> Task statement:
Identify the lines in the data below that contain "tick" and give only how many there are.

##### Records #####

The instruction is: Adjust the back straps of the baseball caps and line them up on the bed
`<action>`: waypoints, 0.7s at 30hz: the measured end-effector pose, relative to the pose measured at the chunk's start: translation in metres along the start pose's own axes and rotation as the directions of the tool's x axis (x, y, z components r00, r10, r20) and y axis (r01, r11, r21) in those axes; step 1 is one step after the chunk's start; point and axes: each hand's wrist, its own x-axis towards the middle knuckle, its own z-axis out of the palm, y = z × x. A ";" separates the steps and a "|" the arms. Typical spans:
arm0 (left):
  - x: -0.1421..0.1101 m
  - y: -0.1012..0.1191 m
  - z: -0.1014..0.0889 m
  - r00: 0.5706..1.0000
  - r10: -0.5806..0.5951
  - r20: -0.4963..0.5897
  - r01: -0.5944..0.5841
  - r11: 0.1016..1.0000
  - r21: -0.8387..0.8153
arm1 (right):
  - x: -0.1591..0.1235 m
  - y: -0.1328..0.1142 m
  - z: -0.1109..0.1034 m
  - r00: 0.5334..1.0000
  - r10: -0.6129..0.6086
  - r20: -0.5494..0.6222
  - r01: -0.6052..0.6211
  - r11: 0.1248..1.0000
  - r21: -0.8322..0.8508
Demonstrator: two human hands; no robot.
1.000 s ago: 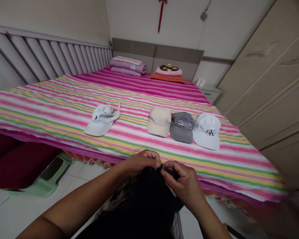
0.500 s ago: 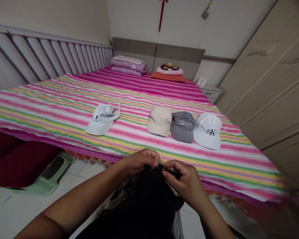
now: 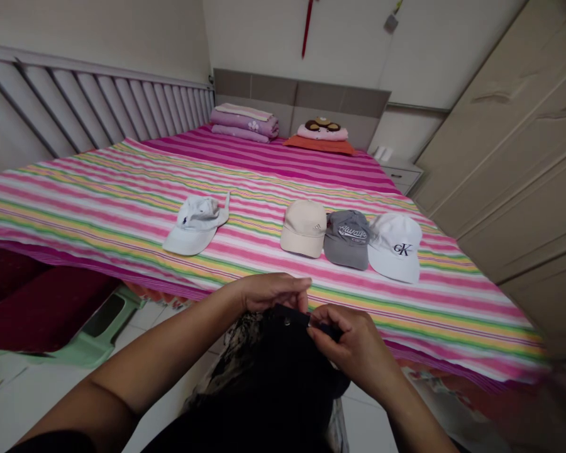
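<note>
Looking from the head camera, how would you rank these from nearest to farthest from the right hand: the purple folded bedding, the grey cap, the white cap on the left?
1. Grey cap: straight ahead of the right hand.
2. White cap: off to the left.
3. Purple folded bedding: farthest back, left of centre.

A big flat bed (image 3: 264,162) has a dark pink striped sheet (image 3: 283,168) at the far end and a cloth with pink, white, yellow and green stripes (image 3: 257,236) over the near part. On that cloth, a pale white cap with a small dark mark (image 3: 187,242) lies alone to the left, and well apart, a beige cap (image 3: 303,223), a grey cap with white writing (image 3: 347,255) and a white cap with dark letters (image 3: 392,234) sit close in a row. Up on the pink sheet sit a folded purple bundle (image 3: 243,126) and, right of it, a flat orange cloth thing (image 3: 318,146).
</note>
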 end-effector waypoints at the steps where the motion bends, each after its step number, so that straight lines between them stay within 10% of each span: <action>1: 0.001 0.003 0.002 1.000 -0.011 -0.002 0.011 0.999 0.034 | 0.000 0.000 0.000 1.000 -0.002 0.000 0.002 1.000 0.004; 6: 0.004 0.007 0.009 0.993 -0.068 0.095 0.054 0.987 0.148 | 0.001 0.009 0.001 0.997 0.074 0.017 -0.076 0.973 0.218; 11: 0.003 -0.002 0.005 0.999 -0.032 0.035 0.029 0.996 0.083 | 0.001 0.034 0.002 0.957 0.185 0.224 -0.290 0.647 0.706; 21: -0.001 -0.001 0.008 1.000 -0.016 0.004 0.016 0.995 0.095 | -0.003 0.048 0.004 0.909 0.151 0.387 -0.410 0.479 0.776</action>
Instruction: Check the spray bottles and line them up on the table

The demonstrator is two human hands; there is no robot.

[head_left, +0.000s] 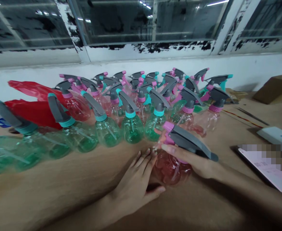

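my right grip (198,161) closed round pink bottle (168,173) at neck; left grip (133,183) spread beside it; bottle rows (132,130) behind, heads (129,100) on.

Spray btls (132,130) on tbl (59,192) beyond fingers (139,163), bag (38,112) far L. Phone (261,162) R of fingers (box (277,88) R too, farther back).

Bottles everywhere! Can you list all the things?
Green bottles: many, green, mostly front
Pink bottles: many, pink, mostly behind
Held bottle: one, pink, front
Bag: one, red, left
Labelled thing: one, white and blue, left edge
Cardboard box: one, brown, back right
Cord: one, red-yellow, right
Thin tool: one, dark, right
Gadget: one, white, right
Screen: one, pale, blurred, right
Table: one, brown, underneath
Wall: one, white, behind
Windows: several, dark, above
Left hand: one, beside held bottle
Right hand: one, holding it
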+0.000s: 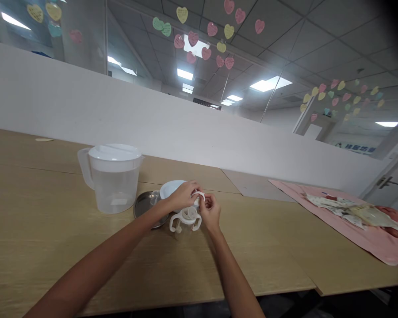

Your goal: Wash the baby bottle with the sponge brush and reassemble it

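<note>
Both hands meet over the table around a small white ring-shaped piece (199,194), which looks like a bottle collar. My left hand (185,195) pinches it from the left, and my right hand (210,211) grips it from the right. Just below them stands a clear baby bottle (185,229) with two white curved handles (173,224) around its open top. Behind my left hand is a pale bowl (167,189), partly covered. To its left lies a round metal tray (142,211) with a small clear piece (155,196) on it.
A lidded clear pitcher (114,185) of water stands left of the tray. At the far right, a pink cloth (345,229) carries a doll-like figure (389,214) and pale fabric. A low white wall (172,132) with glass above runs behind the table (258,247).
</note>
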The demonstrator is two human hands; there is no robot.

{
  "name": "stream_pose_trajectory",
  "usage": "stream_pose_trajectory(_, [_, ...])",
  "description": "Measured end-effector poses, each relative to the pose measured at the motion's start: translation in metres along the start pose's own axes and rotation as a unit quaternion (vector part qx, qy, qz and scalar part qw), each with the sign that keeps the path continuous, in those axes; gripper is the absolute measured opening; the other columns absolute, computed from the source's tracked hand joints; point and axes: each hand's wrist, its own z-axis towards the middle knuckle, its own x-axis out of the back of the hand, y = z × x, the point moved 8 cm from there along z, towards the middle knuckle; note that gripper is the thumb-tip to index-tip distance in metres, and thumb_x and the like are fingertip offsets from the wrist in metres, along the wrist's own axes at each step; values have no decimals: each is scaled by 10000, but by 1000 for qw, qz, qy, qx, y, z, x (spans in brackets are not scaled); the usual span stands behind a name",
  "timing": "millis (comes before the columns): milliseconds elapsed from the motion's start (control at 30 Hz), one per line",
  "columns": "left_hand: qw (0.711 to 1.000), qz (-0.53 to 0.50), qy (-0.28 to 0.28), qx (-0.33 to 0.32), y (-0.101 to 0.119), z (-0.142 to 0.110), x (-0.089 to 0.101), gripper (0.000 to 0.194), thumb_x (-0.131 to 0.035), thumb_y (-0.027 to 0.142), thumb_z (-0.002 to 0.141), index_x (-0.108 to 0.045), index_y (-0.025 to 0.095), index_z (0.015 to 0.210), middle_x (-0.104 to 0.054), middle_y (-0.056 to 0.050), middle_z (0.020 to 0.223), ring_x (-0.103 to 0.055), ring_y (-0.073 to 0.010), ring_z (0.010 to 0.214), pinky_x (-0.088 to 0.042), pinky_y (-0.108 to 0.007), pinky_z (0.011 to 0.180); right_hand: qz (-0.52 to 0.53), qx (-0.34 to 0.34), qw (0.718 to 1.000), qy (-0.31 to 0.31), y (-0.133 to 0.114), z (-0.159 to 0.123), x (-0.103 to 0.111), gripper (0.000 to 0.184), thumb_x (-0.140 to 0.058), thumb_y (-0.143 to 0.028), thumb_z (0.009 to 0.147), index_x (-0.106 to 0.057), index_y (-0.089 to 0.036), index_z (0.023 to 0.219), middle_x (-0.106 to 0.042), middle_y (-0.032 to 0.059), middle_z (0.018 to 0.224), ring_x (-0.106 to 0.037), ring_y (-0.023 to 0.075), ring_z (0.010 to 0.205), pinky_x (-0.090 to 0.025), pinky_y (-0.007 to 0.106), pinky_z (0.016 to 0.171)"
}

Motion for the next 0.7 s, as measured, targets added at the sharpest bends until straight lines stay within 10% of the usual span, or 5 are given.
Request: stream_pose_trajectory(700, [998,-55,21,24,-2,0,4,225,-462,266,802,-626,180,930,-585,-48,866,-532,-135,785,-420,-245,732,51,-27,998,-20,-5,0,1,359,-529,-460,734,-530,-169,945,-549,-30,616,-466,86,480,-377,193,455])
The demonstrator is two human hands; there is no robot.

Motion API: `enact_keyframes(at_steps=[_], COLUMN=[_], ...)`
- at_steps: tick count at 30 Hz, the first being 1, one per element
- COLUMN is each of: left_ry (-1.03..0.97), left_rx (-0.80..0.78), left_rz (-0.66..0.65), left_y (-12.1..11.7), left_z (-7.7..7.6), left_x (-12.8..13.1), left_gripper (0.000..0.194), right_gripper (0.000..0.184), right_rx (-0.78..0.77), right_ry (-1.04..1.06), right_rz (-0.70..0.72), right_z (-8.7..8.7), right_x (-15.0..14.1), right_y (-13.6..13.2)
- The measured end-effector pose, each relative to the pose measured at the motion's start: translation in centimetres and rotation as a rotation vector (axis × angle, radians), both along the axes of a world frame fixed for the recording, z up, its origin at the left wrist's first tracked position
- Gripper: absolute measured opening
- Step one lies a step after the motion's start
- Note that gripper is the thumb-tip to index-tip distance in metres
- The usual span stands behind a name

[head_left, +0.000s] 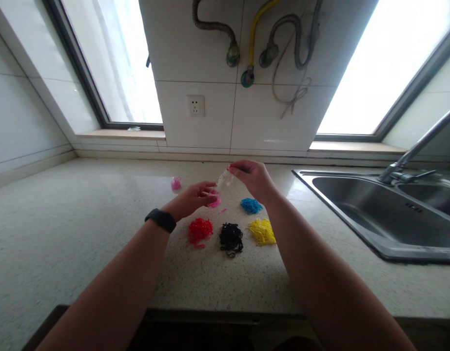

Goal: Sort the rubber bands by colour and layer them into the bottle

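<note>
My right hand [252, 178] pinches a small clear bag or tube [224, 179] above the counter, tilted down to the left. My left hand [193, 197], with a black band at the wrist, is cupped just below it, fingers curled over a pink heap of small pieces [214, 201]. Lying on the counter are little heaps of red pieces [200, 230], black pieces [231, 238], yellow pieces [262, 231] and blue pieces [251, 205]. A small pink object [175, 184] sits apart at the back left.
The speckled stone counter [82, 229] runs left. A steel sink [385, 219] with a tap [418, 148] is at the right. The tiled wall behind carries a socket [195, 106] and hoses [254, 44], between two windows.
</note>
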State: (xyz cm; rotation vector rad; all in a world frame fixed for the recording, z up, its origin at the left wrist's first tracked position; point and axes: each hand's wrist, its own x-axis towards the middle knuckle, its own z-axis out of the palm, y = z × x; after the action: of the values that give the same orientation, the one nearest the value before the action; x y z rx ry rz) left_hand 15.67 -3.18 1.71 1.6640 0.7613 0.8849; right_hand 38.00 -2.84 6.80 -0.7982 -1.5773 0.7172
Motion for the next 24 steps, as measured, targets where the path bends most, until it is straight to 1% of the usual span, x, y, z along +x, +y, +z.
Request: enact_keyframes(at_steps=[7, 10, 14, 16, 17, 19, 22, 24], left_ry=[-0.063, -0.074, -0.092, -0.108, -0.118, -0.146, -0.202, -0.227], left_rx=[-0.009, 0.0, -0.019, -0.019, -0.013, 0.006, 0.012, -0.001], left_rz=[0.014, 0.015, 0.038, 0.073, 0.087, 0.107, 0.133, 0.153], left_y=[0.1, 0.1, -0.1, -0.2, -0.2, -0.2, 0.0, 0.0], left_z=[-0.2, -0.2, 0.1, 0.4, 0.5, 0.7, 0.9, 0.9], left_x=[-0.1, -0.1, -0.1, -0.2, -0.2, -0.3, -0.4, -0.4], left_gripper=[0.058, 0.057, 0.056, 0.057, 0.057, 0.055, 0.053, 0.052], right_gripper=[0.019, 0.019, 0.019, 0.018, 0.018, 0.017, 0.02, 0.023], right_rx=[0.038, 0.036, 0.032, 0.019, 0.005, -0.03, -0.027, -0.017], right_ry=[-0.075, -0.066, -0.019, -0.057, -0.125, -0.367, -0.817, -1.021], right_rz=[-0.043, -0.064, -0.07, -0.083, -0.09, -0.074, 0.061, 0.155], right_z=[0.0, -0.2, -0.9, -1.4, -1.7, -2.3, -3.0, -3.2], right_x=[-0.1, -0.1, 0.0, 0.2, 0.3, 0.4, 0.4, 0.1], right_y=[-0.3, -0.1, 0.6, 0.8, 0.8, 0.6, 0.1, -0.1])
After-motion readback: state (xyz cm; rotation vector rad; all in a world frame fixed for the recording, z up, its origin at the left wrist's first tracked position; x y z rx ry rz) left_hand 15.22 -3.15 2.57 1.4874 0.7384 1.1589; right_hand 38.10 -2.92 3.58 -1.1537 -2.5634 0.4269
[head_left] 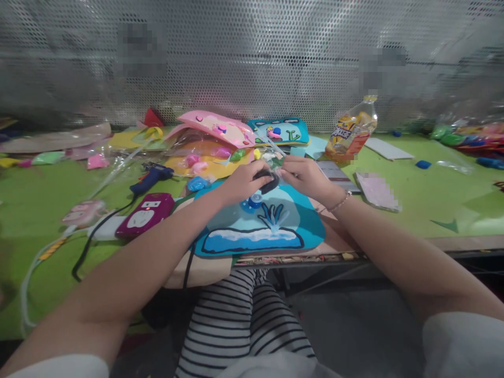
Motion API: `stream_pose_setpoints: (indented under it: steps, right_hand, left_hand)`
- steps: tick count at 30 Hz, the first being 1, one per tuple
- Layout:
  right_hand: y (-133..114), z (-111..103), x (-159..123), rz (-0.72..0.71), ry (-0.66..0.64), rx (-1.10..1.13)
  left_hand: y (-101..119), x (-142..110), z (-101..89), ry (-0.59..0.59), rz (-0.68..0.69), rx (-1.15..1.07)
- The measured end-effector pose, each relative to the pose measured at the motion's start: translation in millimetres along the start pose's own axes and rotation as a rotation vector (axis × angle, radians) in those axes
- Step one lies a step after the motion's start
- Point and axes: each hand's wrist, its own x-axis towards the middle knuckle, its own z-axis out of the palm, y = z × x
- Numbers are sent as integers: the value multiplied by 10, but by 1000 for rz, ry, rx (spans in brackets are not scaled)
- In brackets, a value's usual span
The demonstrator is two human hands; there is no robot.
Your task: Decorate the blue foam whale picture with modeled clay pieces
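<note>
In my left hand [249,179] is a black lump [270,184] that looks like soft modelling clay, with the fingers closed round it. My right hand [304,175] is pinched at the lump's right side, where a bit of clear plastic wrap seems to lie between the fingers. Both hands are over a blue sheet [311,231] painted with a pale pool and a plant-like splash. A small blue clay figure [255,201] sits on the sheet, just below the black lump. A bright blue clay lump [198,183] is left of my left hand.
A glue gun [151,177] and a purple power socket [145,215] with cables lie at left. Behind are wrapped clay lumps [197,164], a pink sheet [214,128] and another decorated blue board [281,131]. At right stand a bottle [352,131] and a phone-like slab [377,191].
</note>
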Motion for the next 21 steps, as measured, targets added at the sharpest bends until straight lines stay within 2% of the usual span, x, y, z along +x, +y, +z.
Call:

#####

> Task solution:
2